Copy the lines below, word for word, from the first through the line containing "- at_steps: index". Leave the pictures out.

(Records for this exercise Opens)

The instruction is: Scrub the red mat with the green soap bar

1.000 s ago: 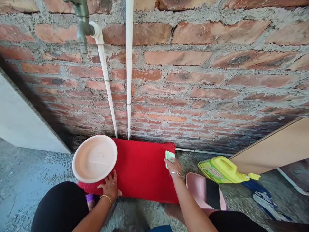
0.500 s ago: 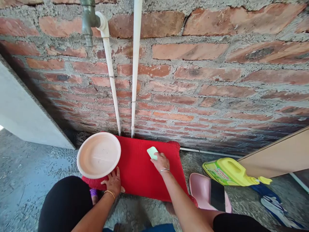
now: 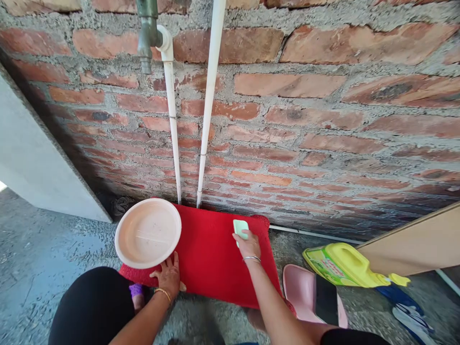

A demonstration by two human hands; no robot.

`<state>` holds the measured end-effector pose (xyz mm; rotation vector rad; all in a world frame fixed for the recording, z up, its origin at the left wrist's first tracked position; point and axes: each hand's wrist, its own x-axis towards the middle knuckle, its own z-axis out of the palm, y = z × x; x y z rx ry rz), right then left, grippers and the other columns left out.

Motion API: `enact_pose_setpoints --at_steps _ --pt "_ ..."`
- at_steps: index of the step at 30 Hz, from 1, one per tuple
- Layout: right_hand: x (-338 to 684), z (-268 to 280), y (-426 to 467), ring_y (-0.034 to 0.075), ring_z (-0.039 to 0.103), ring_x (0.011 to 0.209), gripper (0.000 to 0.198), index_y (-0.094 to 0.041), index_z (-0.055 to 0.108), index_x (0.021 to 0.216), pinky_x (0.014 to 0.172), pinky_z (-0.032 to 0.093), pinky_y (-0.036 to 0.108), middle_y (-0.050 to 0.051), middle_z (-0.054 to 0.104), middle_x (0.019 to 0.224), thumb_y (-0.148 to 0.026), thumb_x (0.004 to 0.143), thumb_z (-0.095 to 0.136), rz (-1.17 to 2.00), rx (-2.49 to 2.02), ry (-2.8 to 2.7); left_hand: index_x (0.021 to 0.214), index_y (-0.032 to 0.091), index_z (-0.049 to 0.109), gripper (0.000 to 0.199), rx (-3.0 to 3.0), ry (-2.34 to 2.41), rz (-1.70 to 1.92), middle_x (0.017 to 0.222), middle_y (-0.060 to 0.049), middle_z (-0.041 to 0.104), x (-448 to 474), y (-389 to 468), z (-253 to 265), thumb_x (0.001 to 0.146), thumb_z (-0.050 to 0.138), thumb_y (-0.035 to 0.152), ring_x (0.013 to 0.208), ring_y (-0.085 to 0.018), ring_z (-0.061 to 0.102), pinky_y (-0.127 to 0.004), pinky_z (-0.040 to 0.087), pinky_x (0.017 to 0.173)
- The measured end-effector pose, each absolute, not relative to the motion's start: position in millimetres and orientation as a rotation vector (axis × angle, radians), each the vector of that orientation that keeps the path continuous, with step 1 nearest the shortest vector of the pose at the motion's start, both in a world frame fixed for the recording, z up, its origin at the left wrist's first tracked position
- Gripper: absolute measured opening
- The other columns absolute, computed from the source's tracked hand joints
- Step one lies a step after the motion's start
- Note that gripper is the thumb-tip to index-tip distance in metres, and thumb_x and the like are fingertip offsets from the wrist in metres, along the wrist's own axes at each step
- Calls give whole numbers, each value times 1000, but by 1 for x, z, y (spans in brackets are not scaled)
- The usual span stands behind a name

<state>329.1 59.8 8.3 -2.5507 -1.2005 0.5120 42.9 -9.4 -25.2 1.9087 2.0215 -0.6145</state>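
My right hand [image 3: 248, 244] is closed around a pale green scrubbing brush [image 3: 240, 227], an oblong piece whose underside is hidden. The brush is at the far right part of a red cloth [image 3: 215, 254], which lies spread in a flat oblong. With its fingers spread, my left hand [image 3: 168, 275] rests on the cloth's near left edge, close below the rim of a pale pink basin [image 3: 148, 233]. The basin sits on the cloth's left end, and a line runs across its bottom.
Behind the cloth rises a brick wall [image 3: 287, 115] with a tap [image 3: 145, 43] and white pipes [image 3: 208, 105]. To the right are a pink dustpan-like scoop [image 3: 298, 287] with a dark phone-like slab [image 3: 326, 299], a yellow detergent jug [image 3: 339, 265] on its side and a shoe [image 3: 413, 321].
My right hand has moved the brush right across the cloth and turned it more upright. My left hand stays at the near edge. The view has shifted slightly.
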Motion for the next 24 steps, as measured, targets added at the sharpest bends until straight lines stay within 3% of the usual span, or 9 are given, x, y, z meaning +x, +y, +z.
enact_pose_setpoints --at_steps 7,11,18,24 --pt "183 26 130 20 57 99 38 -29 62 113 86 39 30 5 57 109 -39 76 64 613 -2220 -1988 147 33 24 116 1912 2029 -607 144 -20 38 42 -7 -31 49 84 49 124 -44 35 -66 47 76" --pt "156 27 148 23 55 104 37 -27 62 113 88 37 34 8 55 113 -37 78 62 642 -2155 -2189 146 35 25 117 1935 2054 -606 142 -19 40 41 -8 -36 47 85 50 121 -44 37 -67 47 76" --pt "264 25 145 22 58 98 42 -28 60 118 83 40 32 8 56 111 -40 78 61 582 -2445 -1974 147 34 24 118 1908 2025 -623 142 -20 38 41 -7 -35 47 84 51 121 -45 36 -70 43 77" --pt "394 24 83 20 62 85 43 -23 60 115 77 44 33 9 59 103 -45 77 60 490 -2755 -1295 148 32 19 117 1892 2006 -631 140 -19 39 43 -8 -29 51 82 46 123 -44 34 -70 43 79"
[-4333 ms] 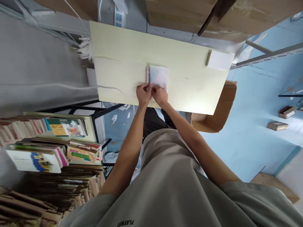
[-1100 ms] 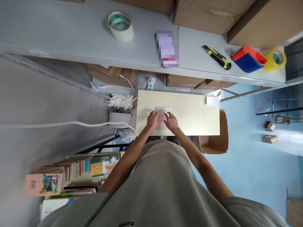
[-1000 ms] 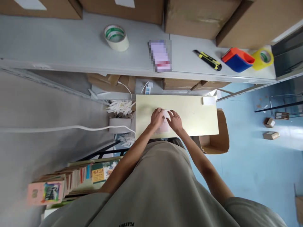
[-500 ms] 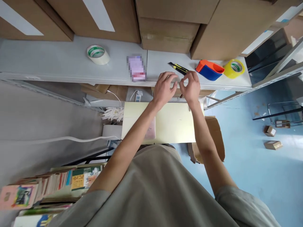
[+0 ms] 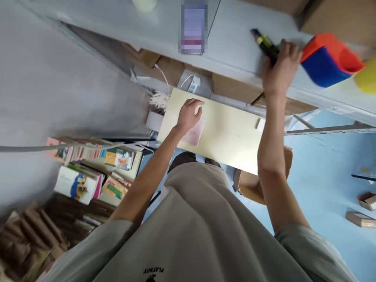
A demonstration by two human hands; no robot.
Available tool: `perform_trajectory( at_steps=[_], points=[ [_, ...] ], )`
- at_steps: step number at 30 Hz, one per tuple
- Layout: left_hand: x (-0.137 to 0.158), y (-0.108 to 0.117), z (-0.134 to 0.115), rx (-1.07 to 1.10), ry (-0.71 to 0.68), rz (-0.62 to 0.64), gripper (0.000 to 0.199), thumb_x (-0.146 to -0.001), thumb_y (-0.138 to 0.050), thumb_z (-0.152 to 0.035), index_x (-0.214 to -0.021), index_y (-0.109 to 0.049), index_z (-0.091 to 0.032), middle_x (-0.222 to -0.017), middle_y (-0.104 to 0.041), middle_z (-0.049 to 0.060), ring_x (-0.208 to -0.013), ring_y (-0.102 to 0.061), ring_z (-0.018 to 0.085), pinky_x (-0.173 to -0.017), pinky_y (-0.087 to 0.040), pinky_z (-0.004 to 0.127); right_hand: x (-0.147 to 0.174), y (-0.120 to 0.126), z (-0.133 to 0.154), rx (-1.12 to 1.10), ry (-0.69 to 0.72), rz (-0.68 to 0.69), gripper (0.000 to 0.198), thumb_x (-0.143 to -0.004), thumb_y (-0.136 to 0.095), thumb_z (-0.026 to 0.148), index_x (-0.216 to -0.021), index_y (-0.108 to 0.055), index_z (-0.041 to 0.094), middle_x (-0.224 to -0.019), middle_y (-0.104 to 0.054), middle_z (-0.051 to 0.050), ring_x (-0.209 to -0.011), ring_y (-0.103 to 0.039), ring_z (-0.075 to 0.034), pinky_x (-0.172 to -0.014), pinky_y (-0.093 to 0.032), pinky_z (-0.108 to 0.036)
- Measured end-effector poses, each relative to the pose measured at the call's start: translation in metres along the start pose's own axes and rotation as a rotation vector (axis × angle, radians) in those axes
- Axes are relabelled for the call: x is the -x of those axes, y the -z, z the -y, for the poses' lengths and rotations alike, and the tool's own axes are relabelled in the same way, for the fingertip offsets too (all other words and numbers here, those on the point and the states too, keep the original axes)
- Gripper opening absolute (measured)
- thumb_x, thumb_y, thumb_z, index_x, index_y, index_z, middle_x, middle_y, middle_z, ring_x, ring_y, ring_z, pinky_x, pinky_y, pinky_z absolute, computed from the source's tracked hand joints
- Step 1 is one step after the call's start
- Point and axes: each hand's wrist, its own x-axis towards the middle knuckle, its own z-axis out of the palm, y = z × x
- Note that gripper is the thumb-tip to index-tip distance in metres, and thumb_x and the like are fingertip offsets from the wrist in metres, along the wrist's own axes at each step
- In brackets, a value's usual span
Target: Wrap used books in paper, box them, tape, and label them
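A black and yellow utility knife (image 5: 266, 44) lies at the front of the grey shelf (image 5: 235, 35), pointing up and to the left. My right hand (image 5: 280, 72) is over its near end, thumb and fingers closed around it; slight blur softens the grip. Beside those fingers is an orange and blue tape dispenser (image 5: 324, 64). My left hand (image 5: 189, 115) hovers lower down, over the pale yellow board (image 5: 232, 133), with fingers curved, a gap to the thumb and nothing held. Under it a pink sheet or booklet (image 5: 194, 135) is partly covered.
A blurred-out, phone-shaped item (image 5: 193, 29) lies on the shelf. Yellow tape (image 5: 368, 76) sits at the right edge. An open cardboard box (image 5: 249, 186) stands below the board. Books (image 5: 78, 184) fill the lower left, and a white cable (image 5: 88, 147) crosses there.
My hands have moved apart: the left came down over the pink sheet, the right went onto the utility knife and closed. The view has tilted down and turned.
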Motion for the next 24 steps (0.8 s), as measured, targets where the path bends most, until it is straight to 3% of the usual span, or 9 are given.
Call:
perform_trajectory(
  at_steps=[3,5,8,10,11,13,15,18,24],
  points=[
    [0.051,-0.018,0.059,-0.079,0.275,0.153,0.041,-0.109,-0.054,-0.017,-0.142,-0.076,-0.015,-0.151,-0.079,0.018,-0.145,-0.071,0.034,-0.136,-0.051,0.051,-0.003,0.001,-0.017,0.006,0.042,-0.011,0.073,-0.112,-0.057,0.087,-0.156,-0.069,0.031,-0.148,-0.071,-0.016,-0.151,-0.062,-0.042,-0.137,-0.046,-0.071],
    [0.079,-0.027,0.09,-0.106,0.409,0.243,0.047,-0.108,-0.052,-0.014,-0.149,-0.073,-0.011,-0.158,-0.075,0.022,-0.15,-0.07,0.034,-0.138,-0.05,0.05,0.014,0.013,-0.009,-0.021,0.059,-0.04,0.07,-0.11,-0.057,0.09,-0.152,-0.071,0.037,-0.147,-0.073,-0.013,-0.147,-0.065,-0.042,-0.135,-0.05,-0.067],
    [0.106,-0.036,0.124,-0.109,0.505,0.338,0.058,-0.105,-0.051,-0.011,-0.161,-0.066,-0.008,-0.167,-0.067,0.025,-0.155,-0.067,0.036,-0.138,-0.05,0.053,0.069,0.031,0.028,-0.151,0.153,-0.119,0.067,-0.117,-0.052,0.079,-0.162,-0.064,0.031,-0.148,-0.074,-0.012,-0.14,-0.069,-0.04,-0.132,-0.054,-0.065],
    [0.114,-0.041,0.141,-0.103,0.513,0.378,0.063,-0.101,-0.051,-0.009,-0.163,-0.063,-0.007,-0.171,-0.062,0.027,-0.156,-0.065,0.038,-0.137,-0.051,0.056,0.118,0.027,0.057,-0.255,0.109,-0.099,0.059,-0.117,-0.052,0.078,-0.162,-0.065,0.042,-0.144,-0.073,-0.01,-0.137,-0.072,-0.039,-0.126,-0.06,-0.064],
    [0.116,-0.044,0.148,-0.099,0.497,0.388,0.064,-0.1,-0.051,-0.008,-0.163,-0.064,-0.007,-0.172,-0.061,0.027,-0.158,-0.064,0.039,-0.137,-0.051,0.057,0.143,0.018,0.07,-0.3,0.078,-0.06,0.059,-0.114,-0.058,0.079,-0.162,-0.065,0.046,-0.142,-0.072,-0.009,-0.134,-0.073,-0.039,-0.118,-0.065,-0.065],
    [0.115,-0.052,0.16,-0.086,0.44,0.387,0.064,-0.097,-0.055,-0.008,-0.16,-0.066,-0.009,-0.175,-0.059,0.027,-0.165,-0.058,0.04,-0.14,-0.048,0.059,0.192,-0.012,0.092,-0.361,0.034,0.061,0.062,-0.111,-0.068,0.07,-0.159,-0.067,0.031,-0.136,-0.072,-0.015,-0.119,-0.076,-0.036,-0.102,-0.071,-0.065],
    [0.114,-0.061,0.167,-0.073,0.37,0.384,0.063,-0.095,-0.062,-0.008,-0.157,-0.068,-0.012,-0.179,-0.055,0.026,-0.173,-0.048,0.041,-0.143,-0.044,0.062,0.239,-0.05,0.11,-0.402,-0.051,0.24,0.055,-0.111,-0.069,0.055,-0.154,-0.069,0.021,-0.135,-0.071,-0.018,-0.119,-0.076,-0.031,-0.102,-0.072,-0.056],
    [0.113,-0.071,0.172,-0.065,0.279,0.427,0.064,-0.094,-0.067,-0.009,-0.157,-0.069,-0.017,-0.188,-0.045,0.025,-0.182,-0.035,0.041,-0.144,-0.041,0.064,0.299,-0.104,0.138,-0.421,-0.183,0.369,0.04,-0.104,-0.069,0.039,-0.14,-0.071,0.021,-0.13,-0.074,-0.013,-0.116,-0.079,-0.028,-0.101,-0.072,-0.049],
    [0.11,-0.062,0.183,-0.029,0.178,0.499,0.063,-0.098,-0.069,-0.016,-0.161,-0.07,-0.022,-0.188,-0.045,0.021,-0.18,-0.037,0.043,-0.144,-0.04,0.065,0.356,-0.166,0.213,-0.32,-0.517,0.678,0.056,-0.099,-0.063,0.03,-0.154,-0.057,0.019,-0.134,-0.084,-0.019,-0.118,-0.084,-0.034,-0.106,-0.068,-0.048]
  ],
)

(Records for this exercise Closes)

• **Answer**:
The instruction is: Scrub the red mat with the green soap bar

1.000 s ago: 
0.500 s ago: 
now: 

A demonstration by two human hands; no robot.

`<state>` holds the measured end-effector pose (xyz mm; rotation vector rad; all in a world frame fixed for the recording, z up, its origin at the left wrist's first tracked position; point and axes: each hand's wrist, its own x-axis towards the middle knuckle, its own z-axis out of the palm, y = z × x; x y z rx ry rz), right then left, grippers and the other columns left out.

Motion API: `enact_pose_setpoints --at_steps _ --pt "_ ..."`
- at_steps: index of the step at 30 Hz, from 1, one per tuple

The required output has been supplied.